### TASK OBJECTIVE
All of the data, word for word and free of pictures, is the expected result.

### Stored entries
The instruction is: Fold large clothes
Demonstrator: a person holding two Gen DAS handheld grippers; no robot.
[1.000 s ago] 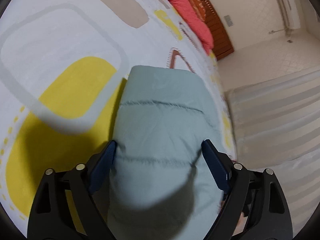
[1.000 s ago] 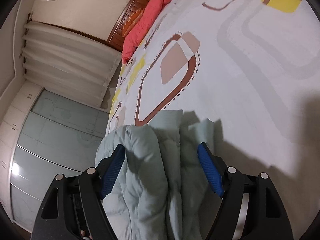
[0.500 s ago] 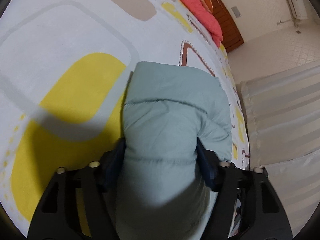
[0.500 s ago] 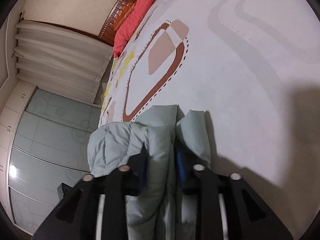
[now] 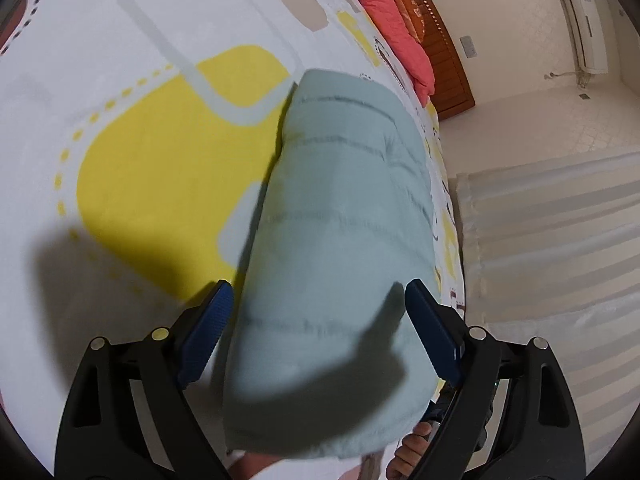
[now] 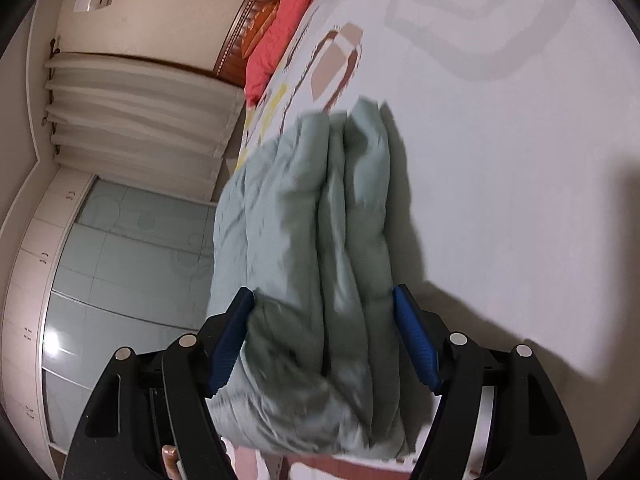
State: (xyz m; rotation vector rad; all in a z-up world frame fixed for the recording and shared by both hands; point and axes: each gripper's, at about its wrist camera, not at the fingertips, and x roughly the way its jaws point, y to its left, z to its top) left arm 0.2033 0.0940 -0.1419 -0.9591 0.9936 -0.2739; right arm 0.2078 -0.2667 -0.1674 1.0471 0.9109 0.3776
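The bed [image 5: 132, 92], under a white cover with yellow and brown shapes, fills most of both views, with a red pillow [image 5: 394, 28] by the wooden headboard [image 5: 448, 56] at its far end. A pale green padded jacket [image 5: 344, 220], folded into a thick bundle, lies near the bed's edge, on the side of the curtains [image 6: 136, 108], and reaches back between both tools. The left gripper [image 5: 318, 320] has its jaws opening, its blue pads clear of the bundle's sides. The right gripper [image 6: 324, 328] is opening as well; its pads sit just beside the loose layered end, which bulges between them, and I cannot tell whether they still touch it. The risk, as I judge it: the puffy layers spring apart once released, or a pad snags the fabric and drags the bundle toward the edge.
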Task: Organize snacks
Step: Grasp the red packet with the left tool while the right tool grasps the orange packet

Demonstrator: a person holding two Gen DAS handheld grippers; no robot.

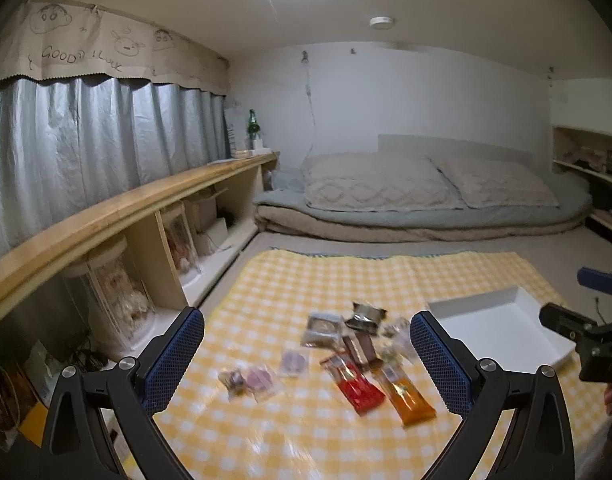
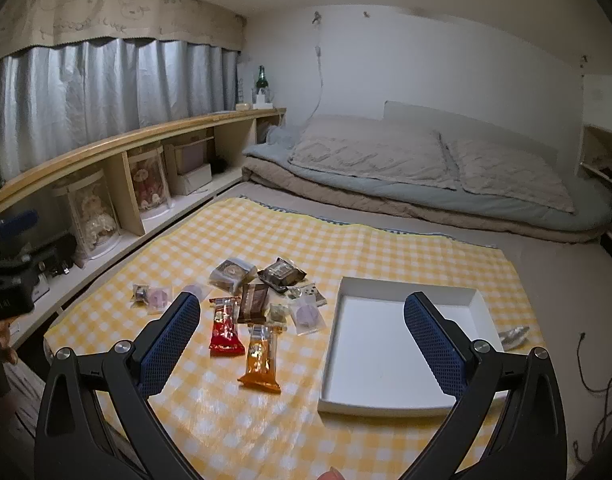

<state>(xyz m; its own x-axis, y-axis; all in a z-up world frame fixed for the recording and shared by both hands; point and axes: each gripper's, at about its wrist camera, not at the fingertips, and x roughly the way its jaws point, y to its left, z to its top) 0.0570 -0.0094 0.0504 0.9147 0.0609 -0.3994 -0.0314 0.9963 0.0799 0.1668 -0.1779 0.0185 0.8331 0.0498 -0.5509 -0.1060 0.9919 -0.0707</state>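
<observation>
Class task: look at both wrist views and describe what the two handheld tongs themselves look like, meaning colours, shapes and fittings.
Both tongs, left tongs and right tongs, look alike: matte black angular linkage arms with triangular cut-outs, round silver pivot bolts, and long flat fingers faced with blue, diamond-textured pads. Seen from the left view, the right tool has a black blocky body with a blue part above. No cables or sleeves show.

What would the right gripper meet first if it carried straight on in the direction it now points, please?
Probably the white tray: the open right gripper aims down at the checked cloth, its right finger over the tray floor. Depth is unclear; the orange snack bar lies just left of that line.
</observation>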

### OUTPUT
The instruction is: Fold large clothes
Demonstrator: a person holding two Gen DAS handheld grippers; no robot.
[1.000 s ago] 
[1.000 s ago] 
[0.500 s ago] 
[0.500 s ago] 
[now] 
[now] 
State: (xyz m; rotation vector rad; all in a z-up world frame fixed for the recording and shared by both hands; point and axes: each gripper's, at about its wrist camera, not at the fingertips, and x roughly the way its jaws point, y to its left, z to its top) left arm 0.2033 0.0940 -0.1419 -0.9591 0.9936 -0.2739; right arm 0.2078 -0.2667 -0.1674 1.0471 0.9109 0.3776
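The bed [image 5: 132, 92], under a white cover with yellow and brown shapes, fills most of both views, with a red pillow [image 5: 394, 28] by the wooden headboard [image 5: 448, 56] at its far end. A pale green padded jacket [image 5: 344, 220], folded into a thick bundle, lies near the bed's edge, on the side of the curtains [image 6: 136, 108], and reaches back between both tools. The left gripper [image 5: 318, 320] has its jaws opening, its blue pads clear of the bundle's sides. The right gripper [image 6: 324, 328] is opening as well; its pads sit just beside the loose layered end, which bulges between them, and I cannot tell whether they still touch it. The risk, as I judge it: the puffy layers spring apart once released, or a pad snags the fabric and drags the bundle toward the edge.
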Task: Organize snacks
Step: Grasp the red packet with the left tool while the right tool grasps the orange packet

Demonstrator: a person holding two Gen DAS handheld grippers; no robot.


<state>(xyz m; its own x-axis, y-axis; all in a z-up world frame fixed for the recording and shared by both hands; point and axes: each gripper's, at about its wrist camera, not at the fingertips, and x roughly the way its jaws point, y to its left, z to its top) 0.0570 -0.0094 0.0504 0.9147 0.0609 -0.3994 -0.0314 0.9963 0.0799 0.1668 -0.1779 0.0185 0.8331 0.0498 -0.5509 -0.1060 0.9919 -0.0707</state>
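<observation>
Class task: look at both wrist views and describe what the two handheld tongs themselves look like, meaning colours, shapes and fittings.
Both tongs, left tongs and right tongs, look alike: matte black angular linkage arms with triangular cut-outs, round silver pivot bolts, and long flat fingers faced with blue, diamond-textured pads. Seen from the left view, the right tool has a black blocky body with a blue part above. No cables or sleeves show.

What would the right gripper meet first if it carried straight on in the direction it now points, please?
Probably the white tray: the open right gripper aims down at the checked cloth, its right finger over the tray floor. Depth is unclear; the orange snack bar lies just left of that line.
</observation>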

No further work remains on this exercise.